Permitted Control Group means the “group” within the meaning of Section 13(d) or 14(d) of the Exchange Act comprised of the parties (other than REI) to that certain Stockholders Agreement, dated as of January 29, 2014 (without giving effect to any subsequent amendments, joinders or modifications thereto); provided that such “group” shall cease to be the “Permitted Control Group” if at any time the “ANR Entities” as defined in such agreement acquire, in the aggregate, direct or indirect beneficial ownership of a percentage of ordinary voting power of the outstanding Equity Interests of REI for the election of directors of REI that is greater than the percentage of the ordinary voting power for the election of directors of REI owned in the aggregate, directly or indirectly, beneficially, by the Permitted Investors.
Permitted Control Group means the “group” within the meaning of Section 13(d) or 14(d) of the Exchange Act comprised of (a) Rice Energy Holdings LLC, (b) Rice Energy Family Holdings, LP, (c) NGP Rice Holdings, LLC and (d) Alpha Natural Resources, Inc.; provided that such “group” shall cease to be a “Permitted Control Group” if at any time Alpha Natural Resources, Inc. (or its Affiliates) becomes the Beneficial Owner, directly or indirectly, of a percentage of the Voting Stock of the Company, measured by voting power rather than number of shares, that is greater than the percentage of the Voting Stock of the Company, measured by voting power rather than number of shares, that is Beneficially Owned in the aggregate, directly or indirectly, by the Permitted Holders.
Permitted Control Group means the “group” within the meaning of Section 13(d) or 14(d) of the Exchange Act comprised of the parties (other than Parent) to that certain Stockholders Agreement dated as of January 29, 2014, as amended by that certain First Amendment to the Stockholders’ Agreement dated as of August 8, 2014 (without giving effect to any subsequent amendments, joinders or modifications thereto).

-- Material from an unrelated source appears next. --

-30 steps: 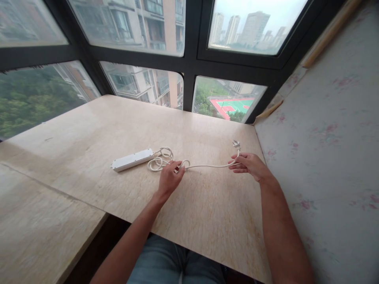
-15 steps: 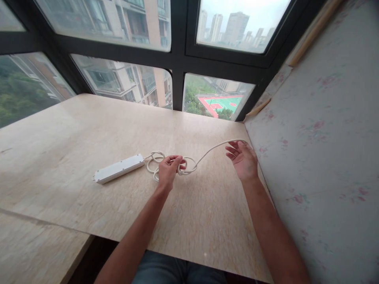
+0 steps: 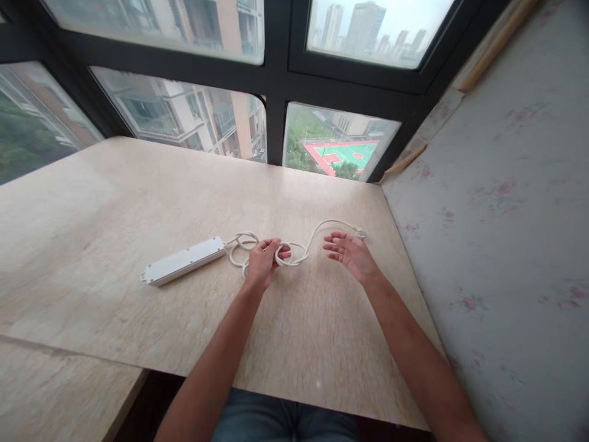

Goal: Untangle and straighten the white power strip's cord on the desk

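Note:
A white power strip (image 3: 184,261) lies face down at a slant on the stone sill, left of my hands. From its right end runs a white cord (image 3: 317,230), loosely looped on the surface. My left hand (image 3: 265,261) pinches one of the loops between thumb and fingers. To the right, my right hand (image 3: 350,252) hovers with its fingers apart and holds nothing. Just behind it lies the cord's plug end (image 3: 360,232), partly hidden by the fingers.
Dark window frames (image 3: 275,123) border the back of the marble-patterned sill (image 3: 138,202). A wall with flowered paper (image 3: 497,245) rises close on my right. At the lower left, the sill has a step and a dark gap (image 3: 150,399) beneath its front edge.
My right hand has let go of the cord and moved left, towards my left hand. The cord's plug end now rests on the sill. My left hand keeps its hold on the loop.

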`<state>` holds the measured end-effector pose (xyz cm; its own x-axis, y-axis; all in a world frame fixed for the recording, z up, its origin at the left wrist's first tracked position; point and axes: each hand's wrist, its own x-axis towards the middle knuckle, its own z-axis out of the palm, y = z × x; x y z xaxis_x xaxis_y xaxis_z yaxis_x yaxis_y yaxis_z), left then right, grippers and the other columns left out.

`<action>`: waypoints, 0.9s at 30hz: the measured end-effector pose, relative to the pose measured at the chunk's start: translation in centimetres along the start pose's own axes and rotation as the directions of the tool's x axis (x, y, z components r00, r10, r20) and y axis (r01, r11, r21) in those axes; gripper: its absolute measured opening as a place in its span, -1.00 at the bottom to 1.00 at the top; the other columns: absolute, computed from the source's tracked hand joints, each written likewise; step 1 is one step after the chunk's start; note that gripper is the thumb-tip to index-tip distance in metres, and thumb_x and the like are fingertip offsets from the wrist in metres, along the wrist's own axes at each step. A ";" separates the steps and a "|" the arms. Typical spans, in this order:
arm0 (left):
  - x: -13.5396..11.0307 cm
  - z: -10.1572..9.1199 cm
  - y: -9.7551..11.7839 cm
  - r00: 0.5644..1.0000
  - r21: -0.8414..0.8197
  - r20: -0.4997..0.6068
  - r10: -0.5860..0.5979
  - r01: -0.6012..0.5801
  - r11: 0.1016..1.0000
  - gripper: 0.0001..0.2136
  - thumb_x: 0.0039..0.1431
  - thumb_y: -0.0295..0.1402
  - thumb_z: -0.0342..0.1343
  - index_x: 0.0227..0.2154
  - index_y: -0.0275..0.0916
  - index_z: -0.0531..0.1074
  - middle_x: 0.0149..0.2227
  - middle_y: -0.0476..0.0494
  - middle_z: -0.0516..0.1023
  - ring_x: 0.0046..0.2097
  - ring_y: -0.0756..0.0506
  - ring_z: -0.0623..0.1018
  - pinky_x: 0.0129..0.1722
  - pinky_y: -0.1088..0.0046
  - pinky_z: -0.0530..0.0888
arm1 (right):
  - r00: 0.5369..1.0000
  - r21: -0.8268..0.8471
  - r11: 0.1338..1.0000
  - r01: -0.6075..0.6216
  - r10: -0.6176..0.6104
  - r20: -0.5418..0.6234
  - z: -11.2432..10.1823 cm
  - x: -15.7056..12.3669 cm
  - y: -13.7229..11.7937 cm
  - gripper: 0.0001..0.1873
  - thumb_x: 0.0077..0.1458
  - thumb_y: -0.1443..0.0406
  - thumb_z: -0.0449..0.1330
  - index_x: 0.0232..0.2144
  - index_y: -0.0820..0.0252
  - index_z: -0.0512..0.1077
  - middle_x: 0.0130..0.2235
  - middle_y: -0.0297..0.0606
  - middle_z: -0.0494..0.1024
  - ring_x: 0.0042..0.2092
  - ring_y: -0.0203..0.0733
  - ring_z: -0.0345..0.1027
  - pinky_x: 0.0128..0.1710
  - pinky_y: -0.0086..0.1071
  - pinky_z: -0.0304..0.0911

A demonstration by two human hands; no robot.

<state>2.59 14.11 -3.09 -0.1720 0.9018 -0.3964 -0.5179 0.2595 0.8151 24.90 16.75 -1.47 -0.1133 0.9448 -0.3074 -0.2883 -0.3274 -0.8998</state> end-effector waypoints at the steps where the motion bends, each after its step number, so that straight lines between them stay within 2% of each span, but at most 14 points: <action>1: 0.0 -0.1 0.0 1.000 -0.009 0.009 -0.009 0.009 1.000 -0.81 0.07 -0.39 0.20 -0.28 -0.37 0.36 -0.40 -0.20 0.59 -0.51 -0.01 0.57 -0.52 0.57 0.46 | 0.998 -0.056 0.997 -0.056 0.058 0.035 0.3 -0.2 0.5 -0.76 -0.10 0.28 0.34 -0.32 0.22 0.45 -0.26 -0.18 0.59 -0.32 -0.24 0.50 -0.43 -0.46 0.39; 4: 0.1 -0.3 0.1 0.999 -0.007 0.029 -0.029 0.029 1.000 -0.82 0.09 -0.39 0.18 -0.28 -0.36 0.35 -0.40 -0.20 0.59 -0.49 -0.02 0.58 -0.50 0.54 0.48 | 0.961 -0.204 0.956 -0.211 0.241 0.138 1.6 -1.0 2.2 -0.76 -0.02 0.21 0.31 -0.36 0.29 0.48 -0.36 -0.14 0.59 -0.44 -0.28 0.46 -0.52 -0.48 0.34; 6: 0.0 -0.4 0.0 0.998 0.014 0.051 -0.032 0.031 0.999 -0.82 0.11 -0.37 0.16 -0.28 -0.35 0.34 -0.40 -0.19 0.59 -0.50 -0.02 0.58 -0.51 0.55 0.47 | 0.938 -0.229 0.939 -0.256 0.299 0.176 2.9 -1.5 3.4 -0.75 -0.03 0.20 0.31 -0.36 0.29 0.50 -0.34 -0.11 0.60 -0.44 -0.27 0.46 -0.52 -0.47 0.35; 10: -0.1 -0.7 -0.2 0.995 0.138 0.101 0.013 -0.027 0.990 -0.79 0.15 -0.29 0.12 -0.27 -0.34 0.35 -0.38 -0.20 0.58 -0.51 -0.03 0.57 -0.52 0.53 0.45 | 0.968 -0.095 0.981 -0.172 0.186 0.167 5.1 -2.5 5.1 -0.78 -0.11 0.26 0.33 -0.35 0.27 0.53 -0.34 -0.18 0.60 -0.46 -0.33 0.42 -0.54 -0.53 0.29; 13: -0.1 -1.0 -0.6 0.972 0.349 0.133 0.192 -0.227 0.909 -0.75 0.18 -0.20 0.07 -0.27 -0.31 0.38 -0.36 -0.18 0.56 -0.50 -0.06 0.57 -0.52 0.52 0.43 | 0.976 0.006 0.987 -0.158 0.155 0.152 5.7 -3.4 5.7 -0.74 -0.14 0.27 0.33 -0.32 0.25 0.56 -0.34 -0.19 0.60 -0.46 -0.35 0.40 -0.56 -0.55 0.23; 15: -0.2 -1.2 -0.7 0.902 0.528 0.174 0.395 -0.424 0.736 -0.78 0.21 -0.22 0.04 -0.28 -0.28 0.43 -0.33 -0.19 0.56 -0.41 -0.07 0.58 -0.43 0.47 0.45 | 0.978 0.032 0.986 -0.165 0.159 0.134 5.9 -4.0 5.9 -0.71 -0.15 0.25 0.35 -0.30 0.24 0.56 -0.31 -0.18 0.60 -0.45 -0.35 0.40 -0.57 -0.55 0.21; 16: -0.3 -1.3 -0.7 0.839 0.605 0.205 0.504 -0.513 0.609 -0.80 0.21 -0.25 0.03 -0.28 -0.27 0.46 -0.29 -0.20 0.55 -0.33 -0.09 0.58 -0.34 0.42 0.47 | 0.981 0.038 0.986 -0.161 0.155 0.118 5.9 -4.3 6.0 -0.71 -0.15 0.24 0.36 -0.31 0.24 0.56 -0.30 -0.17 0.60 -0.46 -0.35 0.39 -0.58 -0.55 0.20; 18: -0.8 -1.4 -0.6 0.677 0.701 0.291 0.677 -0.632 0.331 -0.82 0.22 -0.31 0.03 -0.28 -0.25 0.51 -0.18 -0.25 0.53 -0.13 -0.14 0.53 -0.14 0.30 0.45 | 0.987 0.045 0.989 -0.140 0.136 0.082 6.0 -4.8 6.2 -0.71 -0.18 0.22 0.38 -0.35 0.24 0.56 -0.31 -0.18 0.60 -0.47 -0.37 0.37 -0.58 -0.55 0.18; 20: -1.6 -1.3 -0.3 0.532 0.690 0.427 0.731 -0.714 0.116 -0.84 0.21 -0.33 0.07 -0.27 -0.21 0.54 -0.09 -0.25 0.50 -0.01 -0.16 0.45 0.00 0.22 0.38 | 0.991 0.050 0.992 -0.119 0.116 0.068 6.1 -5.1 6.4 -0.71 -0.20 0.20 0.41 -0.39 0.24 0.55 -0.34 -0.21 0.59 -0.49 -0.37 0.36 -0.58 -0.54 0.17; 21: -2.0 -1.2 -0.1 0.483 0.652 0.515 0.708 -0.757 0.042 -0.85 0.20 -0.33 0.09 -0.27 -0.19 0.55 -0.07 -0.23 0.50 0.01 -0.16 0.43 0.04 0.21 0.36 | 0.992 0.056 0.992 -0.112 0.108 0.070 6.1 -5.2 6.5 -0.71 -0.21 0.19 0.41 -0.41 0.24 0.54 -0.37 -0.23 0.58 -0.49 -0.37 0.35 -0.58 -0.53 0.16; 23: -2.5 -1.0 0.1 0.424 0.545 0.696 0.579 -0.837 -0.041 -0.87 0.19 -0.32 0.13 -0.28 -0.12 0.57 -0.09 -0.17 0.53 0.00 -0.14 0.43 0.04 0.22 0.33 | 0.993 0.068 0.993 -0.095 0.090 0.077 6.0 -5.2 6.6 -0.72 -0.21 0.18 0.42 -0.45 0.24 0.53 -0.47 -0.29 0.54 -0.51 -0.37 0.33 -0.57 -0.53 0.15; 24: -2.7 -1.0 0.1 0.411 0.503 0.761 0.502 -0.862 -0.056 -0.87 0.19 -0.30 0.13 -0.28 -0.11 0.57 -0.13 -0.15 0.54 -0.02 -0.13 0.44 0.03 0.23 0.33 | 0.993 0.068 0.994 -0.089 0.084 0.081 6.0 -5.2 6.7 -0.72 -0.22 0.18 0.42 -0.47 0.24 0.52 -0.52 -0.32 0.50 -0.53 -0.37 0.32 -0.57 -0.52 0.15; 27: -2.6 -1.1 0.0 0.435 0.482 0.831 0.348 -0.874 -0.060 -0.84 0.23 -0.29 0.09 -0.25 -0.11 0.58 -0.23 -0.16 0.56 -0.11 -0.13 0.45 -0.04 0.23 0.35 | 0.994 0.043 0.996 -0.079 0.075 0.083 5.7 -5.3 6.7 -0.72 -0.22 0.17 0.43 -0.49 0.24 0.50 -0.57 -0.34 0.45 -0.54 -0.37 0.29 -0.56 -0.51 0.14</action>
<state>2.13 11.38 -2.48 0.4409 0.7693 0.4624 0.5856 -0.6370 0.5014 18.10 9.50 -4.11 -0.2129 0.9133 -0.3473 -0.3190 -0.4010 -0.8588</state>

Examples of Permitted Control Group in a sentence

  • The Borrower shall remain under the Legal Control of one or more Permitted Control Group Members during the term of the Loan.

  • The Borrower and the Property are under the Legal Control of one or more Permitted Control Group Members.

  • Beneficiary shall not unreasonably withhold its consent to any transfer of direct or indirect interests in the Borrower if, after such transfer, one or more Permitted Control Group Members directly or indirectly owns at least a 20% economic interest in Borrower.

  • A "Qualified Passive Interest Transfer" is any transfer of a direct or indirect interest in the Grantor, if, following the transfer (i) the Real Property remains under the Legal Control of one or more Permitted Control Group Members; (ii) the transfer does not result in a Prohibited Structural Change and (iii) the transfer does not result in a change in assets that would be at risk with respect to the Carveout Obligations.


More Definitions of Permitted Control Group

Permitted Control Group means the “group” within the meaning of Section 13(d) or 14(d) of the Exchange Act comprised of the parties (other than the Borrower) to that certain Stockholders Agreement dated as of January 29, 2014 (without giving effect to any subsequent amendments, joinders or modifications thereto); provided that such “group” shall cease to be the “Permitted Control Group” if at any time the “ANR Entities” as defined in such agreement acquire, in the aggregate, direct or indirect beneficial ownership of a percentage of ordinary voting power of the outstanding Equity Interests of the Borrower for the election of directors of the Borrower that is greater than the percentage of the ordinary voting power for the election of directors of the Borrower owned in the aggregate, directly or indirectly, beneficially, by the Permitted Investors.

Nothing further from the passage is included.